El malestar social en América Latina va en aumento. Las causas de insatisfacción son varias y no se manifiestan de igual manera en todas partes. Entre los aspectos comunes que alientan las protestas hay que mencionar sin duda la persistencia de condiciones de pobreza, pero lo más grave es seguramente la tendencia aparentemente imparable de concentración cada vez mayor de la riqueza y los ingresos en un delgado estrato social privilegiado.
La ampliación permanente de las brechas entre la opulencia y la pobreza en la mayoría de los países latinoamericanos no tiene parangón con ninguna otra región del mundo. En los períodos de auge y en los de crisis, con democracias o dictaduras, las diferencias sociales se han acrecentado en el medio siglo pasado, y todavía no existen hipótesis explicativas robustas sobre este fenómeno.
Los mecanismos de reproducción de la pobreza y la desigualdad entre las sucesivas generaciones son seguramente varios y complejos, pero en dicho listado no cabe duda que las estructuras del poder político y la inserción internacional empobrecedora ocupan un lugar destacado.
Sobre el primer aspecto no haré mayores reflexiones en esta ocasión. Ahora me interesa en cambio colocar sobre el tapete la preocupación acerca de la ausencia de una agenda latinoamericana que ensamble los intereses comunes de la región ante las preocupantes tendencias económicas, políticas y ambientales que caracterizan el desorden internacional imperante y los riesgos que se proyectan hacia el futuro.
La gira del presidente Bush por varios países latinoamericanos no ha sido organizada precisamente para mejorar la concertación regional o retomar una agenda hemisférica de cooperación acordada democráticamente. Lejos de eso, el periplo tiene la pretensión de profundizar las diferencias políticas entre los países de América Latina, las cuales se expresan, entre otras cosas, en el tipo de relaciones existentes después del fracaso del ALCA, la fragmentación de las negociaciones comerciales en varios esquemas bilaterales y la instalación de fuerzas antiimperialistas en el gobierno de varios países de la región.
Es poco probable que la visita del Presidente de los EEUU traiga consigo una mejora significativa de las relaciones entre su país y América Latina, las cuales en pocas ocasiones del pasado han estado tan deterioradas como en estos momentos. Lo que en verdad preocupa, sin embargo, es que América Latina no cuenta con una agenda eficaz para negociar sus intereses vitales con la primera economía del mundo, que sigue representando el mercado más codiciado y el principal destino de la emigración impulsada por la pobreza.

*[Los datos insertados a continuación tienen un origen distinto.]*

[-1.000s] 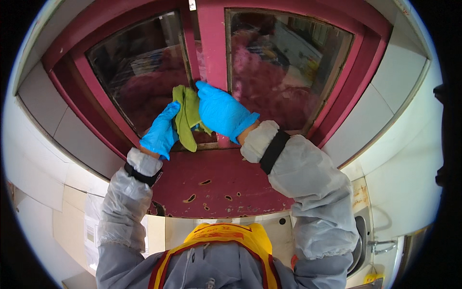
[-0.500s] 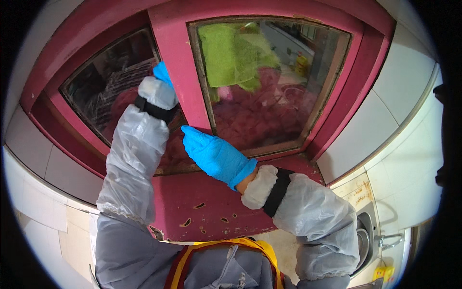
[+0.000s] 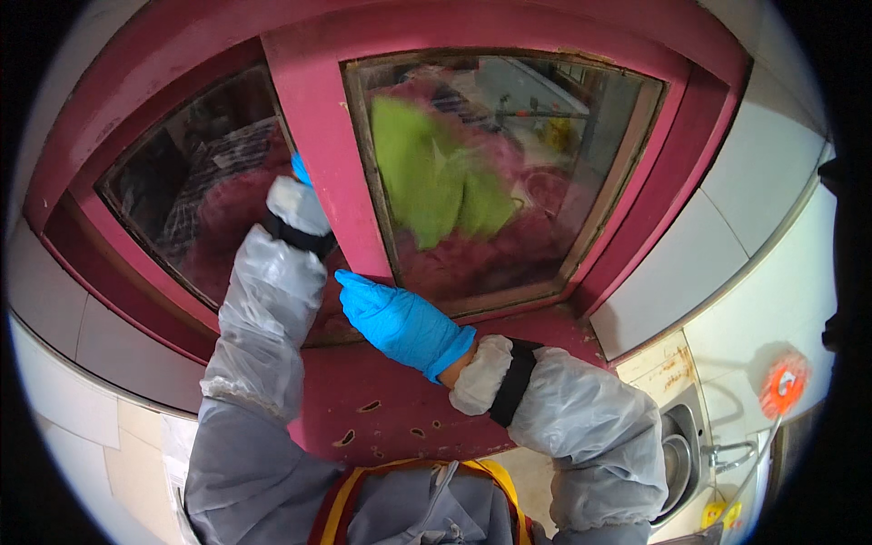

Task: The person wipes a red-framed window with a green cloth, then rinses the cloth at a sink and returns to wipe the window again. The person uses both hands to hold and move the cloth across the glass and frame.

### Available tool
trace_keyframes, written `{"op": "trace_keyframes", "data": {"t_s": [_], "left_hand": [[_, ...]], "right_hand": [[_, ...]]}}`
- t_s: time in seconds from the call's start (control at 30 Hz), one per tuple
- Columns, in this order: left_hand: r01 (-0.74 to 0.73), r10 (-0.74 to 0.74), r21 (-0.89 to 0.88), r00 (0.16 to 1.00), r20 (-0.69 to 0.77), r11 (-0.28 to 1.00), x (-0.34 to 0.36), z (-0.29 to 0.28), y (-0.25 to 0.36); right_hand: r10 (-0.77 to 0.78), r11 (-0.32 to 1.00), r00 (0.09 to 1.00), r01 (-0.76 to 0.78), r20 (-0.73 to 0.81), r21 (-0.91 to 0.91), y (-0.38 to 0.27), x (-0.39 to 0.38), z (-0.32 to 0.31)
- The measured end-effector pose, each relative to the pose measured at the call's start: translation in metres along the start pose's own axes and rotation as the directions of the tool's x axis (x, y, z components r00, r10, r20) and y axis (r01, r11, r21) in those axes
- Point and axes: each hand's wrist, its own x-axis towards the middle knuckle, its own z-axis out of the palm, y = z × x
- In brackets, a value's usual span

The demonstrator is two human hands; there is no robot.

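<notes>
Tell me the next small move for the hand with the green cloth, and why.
Probably sweep the green cloth down and right across the pane. The left hand reaches behind the red post, pressing the cloth on the far side of the glass, and the pane looks streaky there. The right hand braces at the frame's lower corner.

Not much of that kind here. The only sign-like thing is a small round orange disc (image 3: 785, 382) with a pale mark in its middle, on the white wall at the right edge of the frame. Down in the lower right corner sit two small yellow tags (image 3: 720, 515), too tiny to make out. No packages or screens show.
</notes>
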Motion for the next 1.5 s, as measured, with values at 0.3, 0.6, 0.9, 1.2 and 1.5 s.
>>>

La prueba de ello está expresada por la intrascendencia de la reciente reunión del Grupo de Río, y no sólo porque no asistieron los mandatarios de Argentina, Bolivia, Colombia y Venezuela, entre otras ausencias notorias, sino porque no hubo pro- piamente una agenda sustantiva para el encuentro. Tan es así, que el principal mecanismo de coordinación política que tienen los países latinoamericanos y del Caribe empieza a considerar la posibilidad de espaciar más las cumbres presidenciales, realizando encuentros cada dos años en lugar del evento anual que fue característico hasta ahora. Con parecidos resultados se llevará a cabo con seguridad la reunión anual del Sistema Económico Latinoamericano prevista para fines de este mes.
La irrelevancia simultánea del Grupo de Río y del SELA está mostrando a las claras la crisis de visión y unidad que caracteriza por de pronto a la América Latina.